SOURCE MATERIAL:
§

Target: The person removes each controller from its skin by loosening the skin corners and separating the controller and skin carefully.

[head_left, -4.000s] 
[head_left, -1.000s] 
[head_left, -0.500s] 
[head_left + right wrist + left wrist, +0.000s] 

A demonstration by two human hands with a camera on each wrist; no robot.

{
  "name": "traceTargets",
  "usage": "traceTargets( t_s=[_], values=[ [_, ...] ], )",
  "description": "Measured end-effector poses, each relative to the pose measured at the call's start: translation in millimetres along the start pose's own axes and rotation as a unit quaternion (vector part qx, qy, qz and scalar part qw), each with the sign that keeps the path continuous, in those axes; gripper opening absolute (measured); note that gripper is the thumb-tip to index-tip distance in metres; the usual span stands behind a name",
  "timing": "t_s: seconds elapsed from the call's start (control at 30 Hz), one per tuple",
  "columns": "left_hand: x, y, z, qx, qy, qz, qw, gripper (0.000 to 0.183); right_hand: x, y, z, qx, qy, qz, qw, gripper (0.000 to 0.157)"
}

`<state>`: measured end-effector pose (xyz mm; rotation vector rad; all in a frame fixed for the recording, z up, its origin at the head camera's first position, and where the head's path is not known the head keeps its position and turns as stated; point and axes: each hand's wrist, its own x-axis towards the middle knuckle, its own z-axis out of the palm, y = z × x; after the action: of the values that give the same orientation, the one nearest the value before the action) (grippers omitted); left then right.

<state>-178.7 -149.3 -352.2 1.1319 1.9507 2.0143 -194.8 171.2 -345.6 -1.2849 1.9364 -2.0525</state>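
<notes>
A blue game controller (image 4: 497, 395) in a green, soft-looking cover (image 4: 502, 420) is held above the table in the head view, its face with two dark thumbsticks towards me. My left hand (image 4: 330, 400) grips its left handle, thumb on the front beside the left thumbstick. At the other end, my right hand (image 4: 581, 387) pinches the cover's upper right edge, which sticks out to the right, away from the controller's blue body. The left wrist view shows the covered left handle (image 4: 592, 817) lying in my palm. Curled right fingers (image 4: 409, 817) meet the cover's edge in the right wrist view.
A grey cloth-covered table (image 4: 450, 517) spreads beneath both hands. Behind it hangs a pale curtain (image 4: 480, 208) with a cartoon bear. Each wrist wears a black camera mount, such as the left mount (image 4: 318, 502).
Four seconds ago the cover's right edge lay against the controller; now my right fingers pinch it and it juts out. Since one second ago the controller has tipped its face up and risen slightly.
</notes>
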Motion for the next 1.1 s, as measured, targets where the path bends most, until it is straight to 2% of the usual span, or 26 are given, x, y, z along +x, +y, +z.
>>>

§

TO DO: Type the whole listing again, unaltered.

SOLUTION FOR THIS TASK:
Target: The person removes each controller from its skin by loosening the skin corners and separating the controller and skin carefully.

[head_left, -4.000s] 
[head_left, -1.000s] 
[head_left, -0.500s] 
[head_left + right wrist + left wrist, +0.000s] 

A demonstration by two human hands with a camera on each wrist; no robot.

{
  "name": "traceTargets",
  "usage": "traceTargets( t_s=[_], values=[ [_, ...] ], )",
  "description": "Measured end-effector poses, each relative to the pose measured at the call's start: translation in millimetres along the start pose's own axes and rotation as a unit quaternion (vector part qx, qy, qz and scalar part qw), each with the sign that keeps the path continuous, in those axes; gripper opening absolute (measured); note that gripper is the thumb-tip to index-tip distance in metres; the usual span stands behind a name",
  "timing": "t_s: seconds elapsed from the call's start (control at 30 Hz), one per tuple",
  "columns": "left_hand: x, y, z, qx, qy, qz, qw, gripper (0.000 to 0.183); right_hand: x, y, z, qx, qy, qz, qw, gripper (0.000 to 0.157)"
}

`<state>`: measured end-effector pose (xyz mm; rotation vector rad; all in a frame fixed for the recording, z up, its origin at the head camera's first position, and where the head's path is not known the head keeps its position and turns as stated; point and axes: each hand's wrist, its own x-axis towards the middle knuckle, its own z-axis out of the palm, y = z × x; after the action: of the values that give the same orientation, the one nearest the value before the action) (grippers omitted); left then right.

<state>-178.7 -149.3 -352.2 1.1319 1.9507 2.0143 -194.8 171.2 -345.6 -1.2849 1.9364 -2.0525</state>
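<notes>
A blue game controller (image 4: 497, 395) in a green, soft-looking cover (image 4: 502, 420) is held above the table in the head view, its face with two dark thumbsticks towards me. My left hand (image 4: 330, 400) grips its left handle, thumb on the front beside the left thumbstick. At the other end, my right hand (image 4: 581, 387) pinches the cover's upper right edge, which sticks out to the right, away from the controller's blue body. The left wrist view shows the covered left handle (image 4: 592, 817) lying in my palm. Curled right fingers (image 4: 409, 817) meet the cover's edge in the right wrist view.
A grey cloth-covered table (image 4: 450, 517) spreads beneath both hands. Behind it hangs a pale curtain (image 4: 480, 208) with a cartoon bear. Each wrist wears a black camera mount, such as the left mount (image 4: 318, 502).
Four seconds ago the cover's right edge lay against the controller; now my right fingers pinch it and it juts out. Since one second ago the controller has tipped its face up and risen slightly.
</notes>
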Motion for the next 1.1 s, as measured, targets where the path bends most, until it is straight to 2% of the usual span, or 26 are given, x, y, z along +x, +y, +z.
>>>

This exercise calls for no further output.